Há muito tempo a política tornou-se enfadonha para a maioria da população. São vários os motivos. O filósofo francês Edgar Morin já escreveu sobre a falência dos partidos políticos há muito tempo. Um artigo do articulista do Estado de S.Paulo, Gilles Lapouge, de 24 de abril, também aborda esse tema. Os partidos políticos -; não só na França, mas na maioria dos países e aqui no Brasil também - perderam o contato com a sociedade, com a realidade. São meros aparelhos burocratizados, fechados em seus interesses, numa entropia assustadora. Um outro aspecto é o do discurso econômico se sobrepor de forma avassaladora sobre o fazer político. Nos programas dos partidos, seja de esquerda, direita, centro, no palavrório dos parlamentares, presidente, primeiros-ministros, governantes, só se fala em taxa de juros, estatísticas, pesquisas, superávit primário, e tantas outras baboseiras de economês. Ninguém agüenta mais isso. Daí que não dá mais para saber a diferença entre os candidatos. Qual a diferença entre Serra, Garotinho, Lula, Ciro?. É muito sutil a diferença, se é que há, além das personalidades. A apatia dos eleitores é plenamente justificável. Daí a se optar pelo irracionalismo é um passo, de novo, vide o exemplo francês.

O princípio é democracia como valor universal. Ainda é a forma de governo menos ruim que o homem já inventou. Mas é preciso aperfeiçoa-la, mais, aprofunda-la, mais ainda, repensa-la reinventa-la. Essa forma de representatividade, através do parlamento e de presidente ou primeiro-ministro, esgotou-se. A sociedade, sempre mais ágil, foi para ao improviso, para o quebra-galho, organizou-se (ongs, sociedades, etc) e foi atrás de seus direitos, das suas reivindicações. Enquanto, isso, os partidos ficam lá encastelados em seus interesses paroquiais.
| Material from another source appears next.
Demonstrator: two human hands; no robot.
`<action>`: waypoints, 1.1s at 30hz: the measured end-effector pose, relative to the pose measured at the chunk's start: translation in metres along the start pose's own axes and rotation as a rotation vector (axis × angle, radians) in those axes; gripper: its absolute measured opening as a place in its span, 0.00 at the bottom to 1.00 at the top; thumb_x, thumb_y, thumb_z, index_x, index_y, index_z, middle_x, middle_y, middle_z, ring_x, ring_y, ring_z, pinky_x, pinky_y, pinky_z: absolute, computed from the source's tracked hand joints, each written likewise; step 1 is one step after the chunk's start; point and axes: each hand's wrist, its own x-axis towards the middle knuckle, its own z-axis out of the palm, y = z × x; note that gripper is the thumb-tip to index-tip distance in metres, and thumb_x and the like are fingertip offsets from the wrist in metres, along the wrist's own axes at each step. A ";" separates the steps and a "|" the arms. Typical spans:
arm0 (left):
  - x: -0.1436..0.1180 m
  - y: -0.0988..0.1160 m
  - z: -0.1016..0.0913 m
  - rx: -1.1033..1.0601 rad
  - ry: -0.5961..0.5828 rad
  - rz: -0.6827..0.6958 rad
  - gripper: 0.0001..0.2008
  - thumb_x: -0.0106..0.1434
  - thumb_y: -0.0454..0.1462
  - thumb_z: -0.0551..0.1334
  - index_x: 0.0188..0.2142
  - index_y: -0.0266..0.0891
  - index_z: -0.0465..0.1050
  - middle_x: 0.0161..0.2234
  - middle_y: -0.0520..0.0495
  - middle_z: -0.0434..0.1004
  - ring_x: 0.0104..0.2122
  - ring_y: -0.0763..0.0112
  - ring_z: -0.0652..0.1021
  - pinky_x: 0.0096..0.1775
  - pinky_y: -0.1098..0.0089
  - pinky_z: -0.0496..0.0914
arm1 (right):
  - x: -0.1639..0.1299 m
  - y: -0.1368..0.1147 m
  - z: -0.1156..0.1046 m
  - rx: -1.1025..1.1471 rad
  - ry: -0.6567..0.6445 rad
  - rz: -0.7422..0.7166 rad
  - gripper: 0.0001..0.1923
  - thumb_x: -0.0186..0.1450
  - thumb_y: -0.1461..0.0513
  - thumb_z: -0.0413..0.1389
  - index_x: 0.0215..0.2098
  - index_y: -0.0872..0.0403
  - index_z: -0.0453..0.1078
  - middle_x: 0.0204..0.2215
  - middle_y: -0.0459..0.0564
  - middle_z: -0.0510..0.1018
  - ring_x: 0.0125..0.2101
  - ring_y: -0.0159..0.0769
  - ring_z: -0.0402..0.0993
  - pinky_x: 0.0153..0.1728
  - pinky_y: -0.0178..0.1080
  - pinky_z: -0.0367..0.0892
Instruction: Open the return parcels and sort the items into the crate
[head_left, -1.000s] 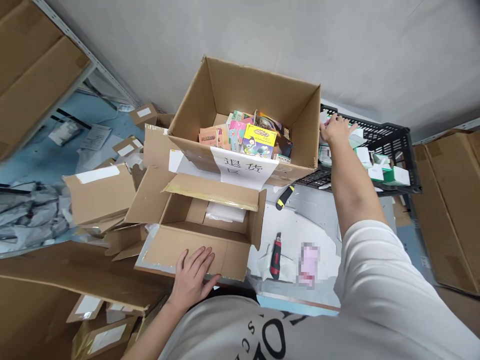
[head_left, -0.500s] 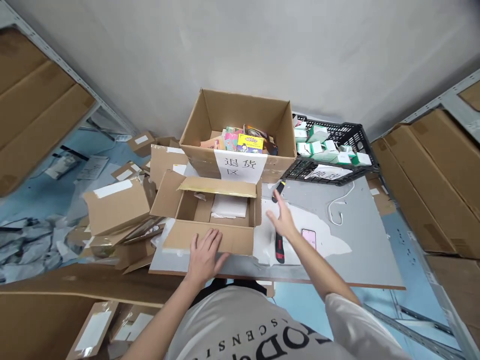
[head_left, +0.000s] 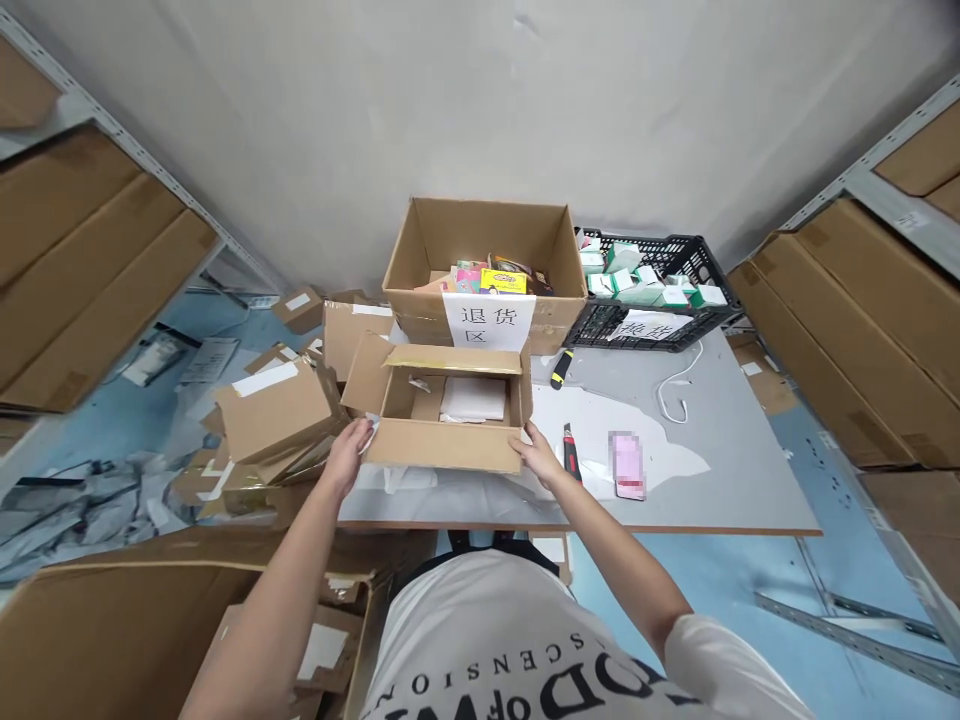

Em resumo, urge um debate de idéias, aberto, que envolva a intelligentzia (que também vive encastelada nas academias), políticos e a sociedade para um debate público sobre essas questões. Não tenho soluções e creio que ninguém as tenha. O que está diante de nossos olhos e não queremos ver é que esse debate - reinventar a democracia, encontrar uma nova forma de representação -- tem de começar logo, antes que seja tarde, antes que o irracionalismo vença mais uma vez (e nós conhecemos muito bem onde isso vai dar). Que a Política com P maiúsculo retome o seu papel não mais seja um apêndice da economia. Não dá mais para errar outra vez. A incompetência tem limite. É hora de acordar.